Pavel Osinenko,Grigory Yaremenko,Georgiy Malaniya,Anton Bolychev,Alexander Gepperth
Abstract:Reinforcement learning is commonly concerned with problems of maximizing accumulated rewards in Markov decision processes. Oftentimes, a certain goal state or a subset of the state space attain maximal reward. In such a case, the environment may be considered solved when the goal is reached. Whereas numerous techniques, learning or non-learning based, exist for solving environments, doing so optimally is the biggest challenge. Say, one may choose a reward rate which penalizes the action effort. Reinforcement learning is currently among the most actively developed frameworks for solving environments optimally by virtue of maximizing accumulated reward, in other words, returns. Yet, tuning agents is a notoriously hard task as reported in a series of works. Our aim here is to help the agent learn a near-optimal policy efficiently while ensuring a goal reaching property of some basis policy that merely solves the environment. We suggest an algorithm, which is fairly flexible, and can be used to augment practically any agent as long as it comprises of a critic. A formal proof of a goal reaching property is provided. Comparative experiments on several problems under popular baseline agents provided an empirical evidence that the learning can indeed be boosted while ensuring goal reaching property.
What problem does this paper attempt to address?
The problem that this paper attempts to solve is to design an agent in reinforcement learning that can be guaranteed to reach the target state while improving learning efficiency. Specifically, the paper focuses on how to ensure that the agent can effectively learn to approach the optimal policy during the process of maximizing the cumulative reward (i.e., return), and ensure that a base policy can solve the environment (i.e., reach the target state). The paper proposes an algorithm that can enhance any agent containing a critic component, ensuring that it has the target - reaching property, thereby not only improving efficiency but also maintaining the ability to reach the target during the learning process.
### Main Contributions
1. **Proposed Method**: The paper proposes a reinforcement learning method that enhances the learning process while achieving the target - reaching property. When the agent reaches a base policy with the target - reaching property, this method can maintain this property and further improve the learning effect.
2. **Sample Efficiency**: By avoiding trials that cannot meet the probability target - reaching conditions, the sample efficiency is improved, thus avoiding meaningless attempts.
3. **Theoretical Analysis**: Provides strict mathematical analysis to prove the maintenance of the target - reaching property.
4. **Experimental Verification**: Experiments were carried out in six environments, including the inverted pendulum, double - tank system, non - holonomic three - wheeled robot, omnidirectional robot (omnibot), and lunar lander. Comparisons were made with multiple baseline agents (such as DDPG, SAC, TD3, PPO, REINFORCE, and VPG). The results show that the proposed agent significantly outperforms the baseline agents in learning dynamics, and the final performance is also equivalent or better.
### Objectives
- **Ensure Target Reach**: Even during the learning process, the agent can be guaranteed to reach the target state.
- **Improve Learning Efficiency**: By optimizing critic updates, reduce invalid attempts and increase the learning speed.
### Method Overview
- **Base Policy**: First, find a base policy \(\pi_0\) with the target - reaching property.

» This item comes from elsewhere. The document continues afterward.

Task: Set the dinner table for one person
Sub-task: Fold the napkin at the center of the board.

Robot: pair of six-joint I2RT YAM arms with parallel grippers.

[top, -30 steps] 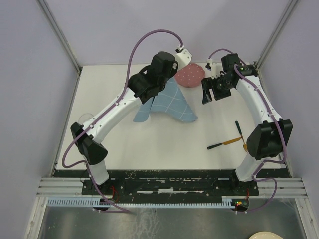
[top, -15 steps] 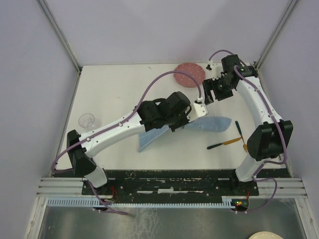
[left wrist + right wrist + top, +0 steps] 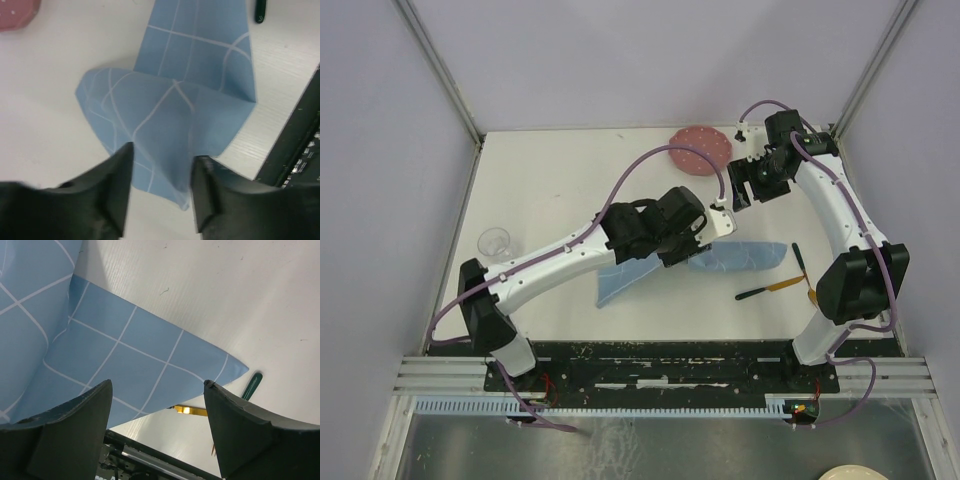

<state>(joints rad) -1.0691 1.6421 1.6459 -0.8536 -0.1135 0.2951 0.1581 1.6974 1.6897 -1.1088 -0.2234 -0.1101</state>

- **Critic Update**: In each iteration, try to update the critic so that it satisfies certain conditions, such as \(\hat{V}_w(s_{t + 1})-\hat{V}_{w^\dagger}(s_t^\dagger)>0\).
- **Policy Update**: If the critic update is successful, then update the policy; otherwise, use the base policy \(\pi_0\) to generate actions.
- **Constraint Conditions**: Ensure that the output value of the critic is within a certain range, for example, \(-\hat{\kappa}_{\text{up}}(\|s\|)\leq\hat{V}_w(s)\leq-\hat{\kappa}_{\text{low}}(\|s\|)\), where \(\hat{\kappa}_{\text{up}}\) and \(\hat{\kappa}_{\text{low}}\) are two monotonically increasing functions that tend to infinity.
### Experimental Results
- **Learning Curve**: In multiple environments, the proposed agent significantly outperforms the baseline agents in learning dynamics, and the final performance is also equivalent or better.
- **Convergence Time**: For example, in the inverted pendulum environment, the proposed agent reaches approximately optimal performance in far fewer than 20,000 time steps, while the SAC algorithm requires approximately 80,000 time steps.
### Limitations
- **Dependence on Base Policy**: The algorithm depends on a base policy \(\pi_0\) with the target - reaching property. Although it is usually not difficult to find such a policy, it is still a limitation.
- **Combined Policy**: Even if two policies with the target - reaching property are combined together, they do not necessarily have the target - reaching property. Therefore, the algorithm needs to carefully integrate \(\pi_0\).
### Conclusion
The method proposed in the paper significantly improves the learning efficiency of reinforcement learning agents while ensuring the target - reaching property. The experimental results show that this method performs well in multiple environments and has high practical value.